在这种情况下,商业行会出现了。商业行会为商人提供了协调行动所需要的领导力和信息传递机制。行会决定何时强化以及何时取消贸易禁运。当行会成员和贸易中心当局,或是成员与其他商人之间发生争执的时候,行会的作用就更加明显。
中世纪的统治者和商人都认识到了在贸易得到扩展前保护外来商人产权的需要,历史反复证明了这一点。基督教商人不敢到穆斯林世界进行贸易,除非他们得到适当的安全保证。在欧洲同样如此,商人不会在没有合适的安全协定的地方进行贸易。只有在商定好适当的安全协议后,意大利人才开始去欧洲其他城邦。
于是,商业行会与异地贸易中心的政府达成安全协定对贸易扩展起着至关重要的作用。1286年,加泰罗尼亚商人在西西里获得了特别待遇,并拥有了建立领事馆的权利,结果便是他们的贸易在短期内就得到了大幅扩展。德国商人在布鲁日获得特别待遇以及拥有建立Kontor(会社或营业所)的权利之后,贸易也得到了扩张。在被允许建立称为nations的地方组织后,意大利商人与弗兰德斯的贸易也繁荣起来。
在意大利城邦,商业行会的功能常常是为本地商人利益服务。热那亚和大不里士之间的关系反映了城邦在禁止贸易决策的协调作用。1340年,大不里士的统治者没收了许多热那亚商人的货物,对此热那亚则宣布了一个针对大不里士的贸易禁运。
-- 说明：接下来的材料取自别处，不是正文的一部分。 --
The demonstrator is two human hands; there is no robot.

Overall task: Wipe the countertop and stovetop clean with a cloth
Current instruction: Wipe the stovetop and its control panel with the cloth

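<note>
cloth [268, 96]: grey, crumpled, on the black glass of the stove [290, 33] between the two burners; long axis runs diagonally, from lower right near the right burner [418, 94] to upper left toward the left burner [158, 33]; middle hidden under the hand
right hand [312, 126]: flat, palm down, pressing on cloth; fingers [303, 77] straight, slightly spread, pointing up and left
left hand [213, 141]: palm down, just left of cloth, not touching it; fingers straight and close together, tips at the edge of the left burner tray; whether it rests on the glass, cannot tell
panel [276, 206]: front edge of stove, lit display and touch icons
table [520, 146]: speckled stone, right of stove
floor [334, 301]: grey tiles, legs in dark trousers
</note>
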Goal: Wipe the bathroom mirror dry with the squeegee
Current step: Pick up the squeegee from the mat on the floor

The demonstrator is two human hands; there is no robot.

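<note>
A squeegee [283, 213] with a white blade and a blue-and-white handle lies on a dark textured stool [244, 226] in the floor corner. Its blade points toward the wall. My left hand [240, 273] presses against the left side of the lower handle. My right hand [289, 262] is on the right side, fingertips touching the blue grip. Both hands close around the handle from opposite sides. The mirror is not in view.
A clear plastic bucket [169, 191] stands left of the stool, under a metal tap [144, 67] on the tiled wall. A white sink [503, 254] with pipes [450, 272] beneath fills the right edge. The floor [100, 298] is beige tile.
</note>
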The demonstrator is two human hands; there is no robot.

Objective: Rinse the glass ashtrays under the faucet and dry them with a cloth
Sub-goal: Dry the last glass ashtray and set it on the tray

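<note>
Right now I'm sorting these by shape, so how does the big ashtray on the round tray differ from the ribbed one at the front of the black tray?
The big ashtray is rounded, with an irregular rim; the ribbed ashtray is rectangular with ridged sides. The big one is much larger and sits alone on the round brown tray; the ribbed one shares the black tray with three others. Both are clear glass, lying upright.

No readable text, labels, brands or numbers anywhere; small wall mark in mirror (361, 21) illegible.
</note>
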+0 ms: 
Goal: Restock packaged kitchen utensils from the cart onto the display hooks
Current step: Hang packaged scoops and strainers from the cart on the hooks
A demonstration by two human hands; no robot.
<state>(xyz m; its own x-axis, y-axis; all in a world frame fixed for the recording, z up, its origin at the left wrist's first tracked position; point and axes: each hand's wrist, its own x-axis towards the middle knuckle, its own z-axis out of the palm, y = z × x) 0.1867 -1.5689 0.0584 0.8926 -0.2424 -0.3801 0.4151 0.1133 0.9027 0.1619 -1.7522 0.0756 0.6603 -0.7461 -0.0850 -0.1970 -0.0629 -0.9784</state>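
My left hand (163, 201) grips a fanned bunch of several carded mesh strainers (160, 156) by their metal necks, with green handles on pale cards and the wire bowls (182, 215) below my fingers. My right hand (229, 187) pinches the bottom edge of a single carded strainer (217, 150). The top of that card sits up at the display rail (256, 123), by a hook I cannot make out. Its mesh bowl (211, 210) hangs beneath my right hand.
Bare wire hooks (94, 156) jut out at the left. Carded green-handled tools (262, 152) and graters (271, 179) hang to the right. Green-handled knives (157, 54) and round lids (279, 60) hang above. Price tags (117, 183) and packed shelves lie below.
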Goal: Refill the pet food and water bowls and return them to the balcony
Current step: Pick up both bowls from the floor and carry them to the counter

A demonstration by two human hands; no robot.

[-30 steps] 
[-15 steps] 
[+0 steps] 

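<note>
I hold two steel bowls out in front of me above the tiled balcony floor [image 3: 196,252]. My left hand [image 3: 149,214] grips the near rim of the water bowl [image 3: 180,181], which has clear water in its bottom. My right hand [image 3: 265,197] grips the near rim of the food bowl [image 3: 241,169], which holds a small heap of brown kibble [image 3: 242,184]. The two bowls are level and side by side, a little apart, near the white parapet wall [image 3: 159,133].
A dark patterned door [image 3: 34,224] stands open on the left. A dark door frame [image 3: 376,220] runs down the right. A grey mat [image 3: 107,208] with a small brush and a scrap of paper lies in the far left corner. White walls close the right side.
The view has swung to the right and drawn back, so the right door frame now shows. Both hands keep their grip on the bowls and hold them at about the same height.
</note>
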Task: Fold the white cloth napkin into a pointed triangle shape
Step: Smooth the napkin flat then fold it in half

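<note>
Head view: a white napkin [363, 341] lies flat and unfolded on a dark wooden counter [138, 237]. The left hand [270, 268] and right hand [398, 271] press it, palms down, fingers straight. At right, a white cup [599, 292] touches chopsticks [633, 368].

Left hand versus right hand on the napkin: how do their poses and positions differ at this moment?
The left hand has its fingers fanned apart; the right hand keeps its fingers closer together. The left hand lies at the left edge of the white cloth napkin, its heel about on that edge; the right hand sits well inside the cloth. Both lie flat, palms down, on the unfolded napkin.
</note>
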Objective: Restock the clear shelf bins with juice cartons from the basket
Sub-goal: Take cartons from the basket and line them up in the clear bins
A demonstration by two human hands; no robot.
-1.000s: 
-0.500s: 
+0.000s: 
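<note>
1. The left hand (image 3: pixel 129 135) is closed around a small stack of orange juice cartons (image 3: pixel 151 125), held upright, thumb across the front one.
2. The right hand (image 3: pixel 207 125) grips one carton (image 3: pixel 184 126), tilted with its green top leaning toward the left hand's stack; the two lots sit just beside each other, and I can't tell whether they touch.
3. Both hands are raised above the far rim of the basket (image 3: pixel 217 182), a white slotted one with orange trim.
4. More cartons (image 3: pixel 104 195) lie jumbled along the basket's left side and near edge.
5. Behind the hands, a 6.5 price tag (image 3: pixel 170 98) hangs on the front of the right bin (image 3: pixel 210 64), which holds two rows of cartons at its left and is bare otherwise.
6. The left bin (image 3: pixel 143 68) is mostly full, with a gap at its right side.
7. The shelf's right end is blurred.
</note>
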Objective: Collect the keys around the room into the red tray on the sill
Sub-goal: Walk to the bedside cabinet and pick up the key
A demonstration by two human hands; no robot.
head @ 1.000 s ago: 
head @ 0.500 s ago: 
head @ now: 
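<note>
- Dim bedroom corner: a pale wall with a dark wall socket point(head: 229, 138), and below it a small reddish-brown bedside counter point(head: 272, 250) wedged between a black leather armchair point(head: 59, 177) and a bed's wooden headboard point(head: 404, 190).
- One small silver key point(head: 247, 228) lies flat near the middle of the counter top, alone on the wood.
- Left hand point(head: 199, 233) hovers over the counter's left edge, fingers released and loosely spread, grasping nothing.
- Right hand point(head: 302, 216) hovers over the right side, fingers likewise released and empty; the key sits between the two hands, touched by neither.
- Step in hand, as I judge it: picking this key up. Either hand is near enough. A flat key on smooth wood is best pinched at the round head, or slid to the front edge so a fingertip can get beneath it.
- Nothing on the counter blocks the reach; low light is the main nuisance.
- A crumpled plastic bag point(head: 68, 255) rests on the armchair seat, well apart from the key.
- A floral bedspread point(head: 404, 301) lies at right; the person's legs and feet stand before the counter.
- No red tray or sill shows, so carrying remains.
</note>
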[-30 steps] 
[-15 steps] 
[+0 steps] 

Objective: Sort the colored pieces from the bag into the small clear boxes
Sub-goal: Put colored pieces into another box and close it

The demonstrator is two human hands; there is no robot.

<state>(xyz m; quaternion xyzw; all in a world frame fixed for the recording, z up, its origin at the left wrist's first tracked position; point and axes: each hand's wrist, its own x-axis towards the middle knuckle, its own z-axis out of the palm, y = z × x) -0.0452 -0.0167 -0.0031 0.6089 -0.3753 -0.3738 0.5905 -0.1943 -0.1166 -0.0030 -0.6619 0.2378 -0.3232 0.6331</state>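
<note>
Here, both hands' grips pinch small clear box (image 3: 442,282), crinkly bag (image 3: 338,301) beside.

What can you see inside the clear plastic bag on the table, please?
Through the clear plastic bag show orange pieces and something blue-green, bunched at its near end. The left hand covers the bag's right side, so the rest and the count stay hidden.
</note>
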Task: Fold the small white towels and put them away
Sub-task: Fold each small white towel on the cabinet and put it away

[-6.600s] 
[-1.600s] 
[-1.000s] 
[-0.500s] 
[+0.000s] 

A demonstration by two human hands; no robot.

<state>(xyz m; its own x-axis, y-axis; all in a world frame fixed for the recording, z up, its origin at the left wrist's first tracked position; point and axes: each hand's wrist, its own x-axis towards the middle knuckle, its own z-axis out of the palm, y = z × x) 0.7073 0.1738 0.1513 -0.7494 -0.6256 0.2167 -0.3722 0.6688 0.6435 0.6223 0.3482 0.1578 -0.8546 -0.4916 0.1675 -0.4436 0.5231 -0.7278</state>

1344年,大不里士统治者派出使节到热那亚,承诺赔偿商人们遭受的一切损失,并在未来提供良好的待遇。结果,这次的贸易禁令取消了,此后热那亚商人大量地涌往伊朗。然而,大不里士的统治者并没有遵守他的诺言去保护那些商人的权利——热那亚商人遭到抢劫,许多人被杀死,物质损失达200000里拉。当大不里士后来的统治者邀请威尼斯和热那亚人前来贸易时,意大利人以“再去相信一个向样的承诺是危险的”为由继续着大不里士的贸易禁运。
热那亚人与北非的贸易,也说明了在贸易扩张中安全协定的重要性。1161年,热那亚总督Otobonus Abericis和北非当地的统治者AbdalMumin签订了一份为期15年的协议,保护热那亚人的产权。在协议签订之后,贸易得到了扩展。1160年前,热那亚人与北非每年的贸易额从未超过500里拉,但在协议签订之后却翻了一倍多,达到每年1057里拉,并且一直保持在这个水平上。
欧洲商人的行会更加注重为内部商人在贸易中的安全提供保障,通过统一的内部协作对政府施加压力,使商人在远程贸易中更少受到政府的压迫。而其开放性的交易则通过创立合约与法庭来维系。最终这一商业习惯催生了近代资本主义制度,使得欧洲在远程商业活动上取得了巨大成功。
在这个意义上来说,热那亚商人的成功绝不是偶然。